Celui sur la propriété duquel avancent les branches des arbres, arbustes et arbrisseaux du voisin peut contraindre celui-ci à les couper. Les fruits tombés naturellement de ces branches lui appartiennent.

Si ce sont les racines, ronces ou brindilles qui avancent sur son héritage, il a le droit de les couper lui-même à la limite de la ligne séparative.

Le droit de couper les racines, ronces et brindilles ou de faire couper les branches des arbres, arbustes ou arbrisseaux est imprescriptible.

Celui qui fait creuser un puits ou une fosse d'aisance près d'un mur mitoyen ou non,

Celui qui veut y construire cheminée ou âtre, forge, four ou fourneau,

Y adosser une étable,

Ou établir contre ce mur un magasin de sel ou amas de matières corrosives,

Est obligé à laisser la distance prescrite par les règlements et usages particuliers sur ces objets, ou à faire les ouvrages prescrits par les mêmes règlements et usages, pour éviter de nuire au voisin.

L'un des voisins ne peut, sans le consentement de l'autre, pratiquer dans le mur mitoyen aucune fenêtre ou ouverture, en quelque manière que ce soit, même à verre dormant.

Le propriétaire d'un mur non mitoyen, joignant immédiatement l'héritage d'autrui, peut pratiquer dans ce mur des jours ou fenêtres à fer maillé et verre dormant.

Ces fenêtres doivent être garnies d'un treillis de fer dont les mailles auront un décimètre (environ trois pouces huit lignes) d'ouverture au plus et d'un châssis à verre dormant.

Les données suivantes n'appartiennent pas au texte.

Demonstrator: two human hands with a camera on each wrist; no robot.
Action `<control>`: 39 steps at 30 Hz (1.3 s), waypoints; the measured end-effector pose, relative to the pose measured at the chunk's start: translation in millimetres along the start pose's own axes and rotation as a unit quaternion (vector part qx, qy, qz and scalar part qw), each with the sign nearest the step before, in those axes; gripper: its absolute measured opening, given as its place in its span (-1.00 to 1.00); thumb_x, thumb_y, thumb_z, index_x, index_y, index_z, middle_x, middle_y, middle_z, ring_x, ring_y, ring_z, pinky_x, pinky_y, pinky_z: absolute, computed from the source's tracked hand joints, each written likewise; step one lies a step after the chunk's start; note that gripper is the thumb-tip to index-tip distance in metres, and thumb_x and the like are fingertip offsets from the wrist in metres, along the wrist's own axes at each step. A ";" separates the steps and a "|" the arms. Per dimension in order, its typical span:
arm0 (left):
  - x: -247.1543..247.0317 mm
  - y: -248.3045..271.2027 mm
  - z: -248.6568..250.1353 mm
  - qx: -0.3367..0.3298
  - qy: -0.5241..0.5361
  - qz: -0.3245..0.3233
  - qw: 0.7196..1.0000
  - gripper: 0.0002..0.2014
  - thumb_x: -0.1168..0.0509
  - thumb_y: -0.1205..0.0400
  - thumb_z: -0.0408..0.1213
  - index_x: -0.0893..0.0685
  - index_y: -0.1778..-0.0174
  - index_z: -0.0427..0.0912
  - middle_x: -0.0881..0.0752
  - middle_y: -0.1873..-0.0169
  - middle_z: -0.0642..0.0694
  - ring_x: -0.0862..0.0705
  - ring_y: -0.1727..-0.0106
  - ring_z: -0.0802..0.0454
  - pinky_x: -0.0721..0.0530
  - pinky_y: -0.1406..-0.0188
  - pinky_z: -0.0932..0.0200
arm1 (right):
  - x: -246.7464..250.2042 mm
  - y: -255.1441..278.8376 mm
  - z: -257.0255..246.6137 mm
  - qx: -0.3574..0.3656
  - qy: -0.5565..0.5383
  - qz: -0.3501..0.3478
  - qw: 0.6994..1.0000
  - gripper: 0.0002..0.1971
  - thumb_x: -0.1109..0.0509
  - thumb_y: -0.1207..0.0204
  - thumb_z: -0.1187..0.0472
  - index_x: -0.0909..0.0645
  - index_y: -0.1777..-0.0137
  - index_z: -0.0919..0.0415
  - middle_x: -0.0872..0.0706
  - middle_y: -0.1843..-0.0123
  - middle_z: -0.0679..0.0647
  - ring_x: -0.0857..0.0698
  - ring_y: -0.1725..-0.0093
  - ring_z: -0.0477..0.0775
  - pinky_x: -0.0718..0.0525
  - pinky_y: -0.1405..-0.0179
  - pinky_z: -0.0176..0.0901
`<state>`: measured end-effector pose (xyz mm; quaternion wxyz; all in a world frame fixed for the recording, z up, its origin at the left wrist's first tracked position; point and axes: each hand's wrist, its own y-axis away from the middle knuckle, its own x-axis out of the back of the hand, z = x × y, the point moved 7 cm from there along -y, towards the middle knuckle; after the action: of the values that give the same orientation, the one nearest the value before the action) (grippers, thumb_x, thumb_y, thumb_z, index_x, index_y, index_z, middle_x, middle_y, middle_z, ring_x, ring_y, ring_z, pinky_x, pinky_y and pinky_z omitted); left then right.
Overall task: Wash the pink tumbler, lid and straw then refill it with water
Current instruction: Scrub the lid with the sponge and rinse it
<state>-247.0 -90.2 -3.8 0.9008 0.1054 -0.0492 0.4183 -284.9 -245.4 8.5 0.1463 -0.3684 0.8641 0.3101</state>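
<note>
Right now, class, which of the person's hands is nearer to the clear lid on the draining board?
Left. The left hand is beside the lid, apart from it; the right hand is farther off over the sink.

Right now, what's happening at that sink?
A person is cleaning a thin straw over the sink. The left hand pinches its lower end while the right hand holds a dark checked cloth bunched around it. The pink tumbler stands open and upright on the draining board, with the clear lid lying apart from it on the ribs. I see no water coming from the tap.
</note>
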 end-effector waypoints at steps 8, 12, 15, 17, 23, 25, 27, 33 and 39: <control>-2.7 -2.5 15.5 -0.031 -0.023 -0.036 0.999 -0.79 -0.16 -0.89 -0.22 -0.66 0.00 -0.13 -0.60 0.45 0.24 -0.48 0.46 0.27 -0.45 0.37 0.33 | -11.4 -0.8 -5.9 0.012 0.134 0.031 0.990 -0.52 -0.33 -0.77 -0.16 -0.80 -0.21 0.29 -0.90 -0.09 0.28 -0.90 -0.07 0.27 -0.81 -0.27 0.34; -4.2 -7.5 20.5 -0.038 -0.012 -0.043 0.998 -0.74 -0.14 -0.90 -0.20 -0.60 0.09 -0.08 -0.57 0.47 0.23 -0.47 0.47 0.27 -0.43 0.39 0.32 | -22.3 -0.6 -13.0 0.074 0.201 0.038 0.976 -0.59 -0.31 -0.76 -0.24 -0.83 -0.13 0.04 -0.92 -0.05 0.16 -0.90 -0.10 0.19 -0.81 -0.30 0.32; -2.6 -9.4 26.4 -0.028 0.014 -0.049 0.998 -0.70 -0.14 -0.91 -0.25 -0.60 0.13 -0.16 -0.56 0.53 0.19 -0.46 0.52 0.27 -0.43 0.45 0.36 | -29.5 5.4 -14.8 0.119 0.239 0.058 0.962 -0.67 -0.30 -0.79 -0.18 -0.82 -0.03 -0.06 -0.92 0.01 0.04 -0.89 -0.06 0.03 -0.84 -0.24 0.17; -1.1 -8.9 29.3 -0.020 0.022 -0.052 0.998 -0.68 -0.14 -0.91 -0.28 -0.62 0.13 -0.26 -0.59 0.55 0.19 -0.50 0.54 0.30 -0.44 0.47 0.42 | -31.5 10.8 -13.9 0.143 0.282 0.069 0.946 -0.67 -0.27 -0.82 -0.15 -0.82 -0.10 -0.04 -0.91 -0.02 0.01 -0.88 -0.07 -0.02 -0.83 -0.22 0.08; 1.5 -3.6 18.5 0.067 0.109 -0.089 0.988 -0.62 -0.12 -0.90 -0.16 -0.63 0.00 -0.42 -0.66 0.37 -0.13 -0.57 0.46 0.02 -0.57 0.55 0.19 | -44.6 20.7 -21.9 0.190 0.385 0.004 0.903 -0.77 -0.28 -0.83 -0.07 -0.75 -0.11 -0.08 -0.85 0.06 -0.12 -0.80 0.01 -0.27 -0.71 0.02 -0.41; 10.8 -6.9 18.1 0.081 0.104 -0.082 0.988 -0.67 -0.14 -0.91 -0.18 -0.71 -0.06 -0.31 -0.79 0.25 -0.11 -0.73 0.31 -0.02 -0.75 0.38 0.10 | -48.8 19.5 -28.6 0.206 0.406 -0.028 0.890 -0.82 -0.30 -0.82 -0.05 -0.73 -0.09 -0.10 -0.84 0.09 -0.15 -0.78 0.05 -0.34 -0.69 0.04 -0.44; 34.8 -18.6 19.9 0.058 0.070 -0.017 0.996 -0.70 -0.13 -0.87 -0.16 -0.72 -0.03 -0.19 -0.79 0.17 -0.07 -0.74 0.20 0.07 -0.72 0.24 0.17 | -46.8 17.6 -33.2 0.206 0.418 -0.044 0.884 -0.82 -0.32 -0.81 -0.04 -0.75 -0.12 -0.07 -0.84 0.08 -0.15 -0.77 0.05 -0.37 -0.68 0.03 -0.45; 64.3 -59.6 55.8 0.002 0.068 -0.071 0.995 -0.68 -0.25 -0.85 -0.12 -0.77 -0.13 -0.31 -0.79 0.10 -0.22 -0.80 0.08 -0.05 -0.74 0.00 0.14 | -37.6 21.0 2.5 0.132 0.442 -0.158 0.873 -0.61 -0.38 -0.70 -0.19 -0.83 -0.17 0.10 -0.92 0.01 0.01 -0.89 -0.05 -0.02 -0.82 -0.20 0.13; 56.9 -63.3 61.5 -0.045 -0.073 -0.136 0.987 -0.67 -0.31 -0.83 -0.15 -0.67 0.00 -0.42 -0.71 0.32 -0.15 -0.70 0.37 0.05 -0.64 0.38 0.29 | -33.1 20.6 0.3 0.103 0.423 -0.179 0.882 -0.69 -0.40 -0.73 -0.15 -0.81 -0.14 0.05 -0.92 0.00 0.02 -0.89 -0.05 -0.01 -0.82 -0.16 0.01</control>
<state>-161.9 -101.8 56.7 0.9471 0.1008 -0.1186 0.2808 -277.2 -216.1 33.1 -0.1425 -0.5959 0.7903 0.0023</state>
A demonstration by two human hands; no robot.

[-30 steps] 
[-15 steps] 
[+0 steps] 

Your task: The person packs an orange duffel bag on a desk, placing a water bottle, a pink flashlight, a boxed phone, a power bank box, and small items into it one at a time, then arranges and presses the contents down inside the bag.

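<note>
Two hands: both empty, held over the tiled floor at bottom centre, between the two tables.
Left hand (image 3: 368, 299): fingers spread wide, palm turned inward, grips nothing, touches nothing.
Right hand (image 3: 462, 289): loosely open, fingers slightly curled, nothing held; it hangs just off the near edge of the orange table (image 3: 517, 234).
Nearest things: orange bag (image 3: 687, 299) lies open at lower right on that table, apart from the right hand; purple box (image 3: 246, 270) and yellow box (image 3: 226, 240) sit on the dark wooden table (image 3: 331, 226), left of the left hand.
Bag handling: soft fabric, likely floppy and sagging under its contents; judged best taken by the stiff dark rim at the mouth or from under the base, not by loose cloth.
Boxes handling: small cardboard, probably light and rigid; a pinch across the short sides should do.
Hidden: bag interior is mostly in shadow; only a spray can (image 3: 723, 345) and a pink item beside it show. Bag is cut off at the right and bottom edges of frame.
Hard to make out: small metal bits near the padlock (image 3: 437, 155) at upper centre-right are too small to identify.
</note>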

Ces fenêtres ou jours ne peuvent être établis qu'à vingt-six décimètres (huit pieds) au-dessus du plancher ou sol de la chambre qu'on veut éclairer, si c'est à rez-de-chaussée, et à dix-neuf décimètres (six pieds) au-dessus du plancher pour les étages supérieurs.

On ne peut avoir des vues droites ou fenêtres d'aspect, ni balcons ou autres semblables saillies sur l'héritage clos ou non clos de son voisin, s'il n'y a dix-neuf décimètres de distance entre le mur où on les pratique et ledit héritage, à moins que le fonds ou la partie du fonds sur lequel s'exerce la vue ne soit déjà grevé, au profit du fonds qui en bénéficie, d'une servitude de passage faisant obstacle à l'édification de constructions.

On ne peut, sous la même réserve, avoir des vues par côté ou obliques sur le même héritage, s'il n'y a six décimètres de distance.

La distance dont il est parlé dans les deux articles précédents se compte depuis le parement extérieur du mur où l'ouverture se fait, et, s'il y a balcons ou autres semblables saillies, depuis leur ligne extérieure jusqu'à la ligne de séparation des deux propriétés.

Tout propriétaire doit établir des toits de manière que les eaux pluviales s'écoulent sur son terrain ou sur la voie publique ; il ne peut les faire verser sur le fonds de son voisin.

Le propriétaire dont les fonds sont enclavés et qui n'a sur la voie publique aucune issue, ou qu'une issue insuffisante, soit pour l'exploitation agricole, industrielle ou commerciale de sa propriété, soit pour la réalisation d'opérations de construction ou de lotissement, est fondé à réclamer sur les fonds de ses voisins un passage suffisant pour assurer la desserte complète de ses fonds, à charge d'une indemnité proportionnée au dommage qu'il peut occasionner.

Le passage doit régulièrement être pris du côté où le trajet est le plus court du fonds enclavé à la voie publique.

Néanmoins, il doit être fixé dans l'endroit le moins dommageable à celui sur le fonds duquel il est accordé.

Si l'enclave résulte de la division d'un fonds par suite d'une vente, d'un échange, d'un partage ou de tout autre contrat, le passage ne peut être demandé que sur les terrains qui ont fait l'objet de ces actes.

Toutefois, dans le cas où un passage suffisant ne pourrait être établi sur les fonds divisés, l'article 682 serait applicable.

L'assiette et le mode de servitude de passage pour cause d'enclave sont déterminés par trente ans d'usage continu.

L'action en indemnité, dans le cas prévu par l'article 682, est prescriptible, et le passage peut être continué, quoique l'action en indemnité ne soit plus recevable.

En cas de cessation de l'enclave et quelle que soit la manière dont l'assiette et le mode de la servitude ont été déterminés, le propriétaire du fonds servant peut, à tout moment, invoquer l'extinction de la servitude si la desserte du fonds dominant est assurée dans les conditions de l'article 682.

A défaut d'accord amiable, cette disparition est constatée par une décision de justice.